▶ **Data for this exercise**
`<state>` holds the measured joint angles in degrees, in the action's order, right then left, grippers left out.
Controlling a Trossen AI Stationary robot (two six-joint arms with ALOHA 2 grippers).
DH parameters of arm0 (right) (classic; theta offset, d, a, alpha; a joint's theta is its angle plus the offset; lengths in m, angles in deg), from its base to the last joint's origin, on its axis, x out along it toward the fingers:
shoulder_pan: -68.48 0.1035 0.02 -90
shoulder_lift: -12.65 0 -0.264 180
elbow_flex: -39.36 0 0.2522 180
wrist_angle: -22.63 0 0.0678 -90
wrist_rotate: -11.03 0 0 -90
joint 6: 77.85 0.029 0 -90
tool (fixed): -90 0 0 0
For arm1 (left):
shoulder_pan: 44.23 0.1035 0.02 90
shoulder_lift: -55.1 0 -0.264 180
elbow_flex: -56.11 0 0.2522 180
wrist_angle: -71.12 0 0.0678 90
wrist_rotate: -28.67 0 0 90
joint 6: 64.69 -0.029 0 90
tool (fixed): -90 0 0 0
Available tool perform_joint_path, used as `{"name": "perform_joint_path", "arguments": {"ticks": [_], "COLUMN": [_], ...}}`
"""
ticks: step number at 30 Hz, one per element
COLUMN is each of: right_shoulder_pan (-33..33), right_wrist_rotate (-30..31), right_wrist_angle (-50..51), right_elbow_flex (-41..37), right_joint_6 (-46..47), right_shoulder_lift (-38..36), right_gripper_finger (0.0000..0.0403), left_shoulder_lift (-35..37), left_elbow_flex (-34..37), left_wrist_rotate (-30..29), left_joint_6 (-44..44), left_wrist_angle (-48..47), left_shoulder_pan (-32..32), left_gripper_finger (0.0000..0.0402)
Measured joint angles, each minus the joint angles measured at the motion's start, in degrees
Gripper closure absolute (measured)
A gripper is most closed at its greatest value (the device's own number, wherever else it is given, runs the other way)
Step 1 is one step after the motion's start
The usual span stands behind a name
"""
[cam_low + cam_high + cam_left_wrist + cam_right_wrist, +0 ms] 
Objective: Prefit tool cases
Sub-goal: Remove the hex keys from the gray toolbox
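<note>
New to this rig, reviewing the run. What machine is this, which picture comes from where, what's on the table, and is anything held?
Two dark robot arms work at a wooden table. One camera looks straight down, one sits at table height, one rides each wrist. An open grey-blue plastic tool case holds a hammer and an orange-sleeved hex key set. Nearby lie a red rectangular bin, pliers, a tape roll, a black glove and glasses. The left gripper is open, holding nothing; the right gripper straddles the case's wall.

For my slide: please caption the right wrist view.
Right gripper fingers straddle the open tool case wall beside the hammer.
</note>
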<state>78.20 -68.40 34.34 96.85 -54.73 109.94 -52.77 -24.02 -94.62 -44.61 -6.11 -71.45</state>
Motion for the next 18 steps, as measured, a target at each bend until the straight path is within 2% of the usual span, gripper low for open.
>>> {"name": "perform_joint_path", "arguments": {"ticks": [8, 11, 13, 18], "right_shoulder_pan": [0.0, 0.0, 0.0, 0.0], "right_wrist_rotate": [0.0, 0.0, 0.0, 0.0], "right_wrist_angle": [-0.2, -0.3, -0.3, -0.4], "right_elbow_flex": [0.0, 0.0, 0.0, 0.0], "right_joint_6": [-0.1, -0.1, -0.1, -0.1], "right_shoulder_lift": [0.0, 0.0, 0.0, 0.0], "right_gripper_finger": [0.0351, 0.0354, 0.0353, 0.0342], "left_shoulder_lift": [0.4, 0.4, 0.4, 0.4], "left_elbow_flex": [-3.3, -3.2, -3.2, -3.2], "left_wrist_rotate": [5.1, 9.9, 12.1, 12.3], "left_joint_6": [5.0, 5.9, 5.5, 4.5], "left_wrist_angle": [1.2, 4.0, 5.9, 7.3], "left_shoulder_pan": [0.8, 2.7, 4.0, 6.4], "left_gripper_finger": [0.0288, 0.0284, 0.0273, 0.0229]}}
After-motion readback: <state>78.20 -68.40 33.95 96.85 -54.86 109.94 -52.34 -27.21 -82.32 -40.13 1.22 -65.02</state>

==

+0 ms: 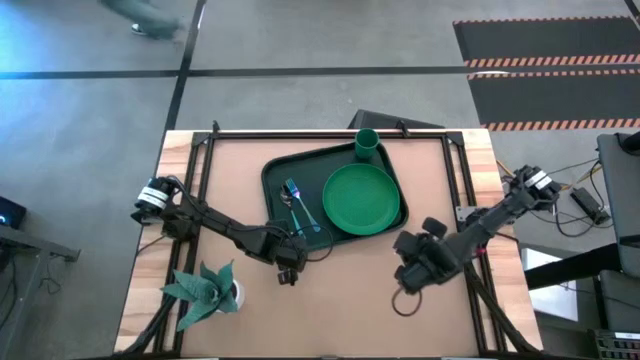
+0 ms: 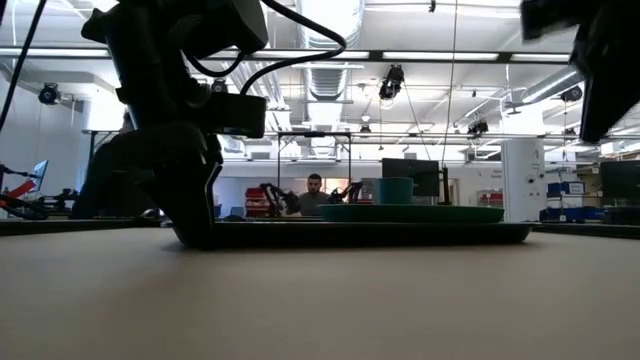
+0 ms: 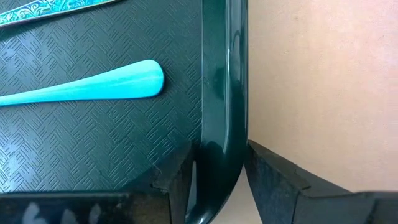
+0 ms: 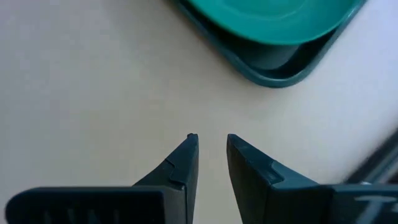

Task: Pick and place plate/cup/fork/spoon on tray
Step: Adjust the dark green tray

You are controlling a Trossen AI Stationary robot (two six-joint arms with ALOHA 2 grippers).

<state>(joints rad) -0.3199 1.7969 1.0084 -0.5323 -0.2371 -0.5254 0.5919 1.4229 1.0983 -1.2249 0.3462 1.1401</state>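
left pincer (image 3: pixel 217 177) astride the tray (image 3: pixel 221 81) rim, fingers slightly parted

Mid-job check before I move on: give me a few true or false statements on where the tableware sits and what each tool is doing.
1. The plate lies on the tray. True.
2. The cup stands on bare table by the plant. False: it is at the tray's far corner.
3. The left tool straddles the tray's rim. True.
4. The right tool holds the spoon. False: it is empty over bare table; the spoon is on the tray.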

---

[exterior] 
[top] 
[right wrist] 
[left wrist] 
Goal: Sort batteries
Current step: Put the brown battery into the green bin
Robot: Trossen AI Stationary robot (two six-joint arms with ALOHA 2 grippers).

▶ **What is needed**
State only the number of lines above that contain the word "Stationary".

▶ **Reply to the task**
3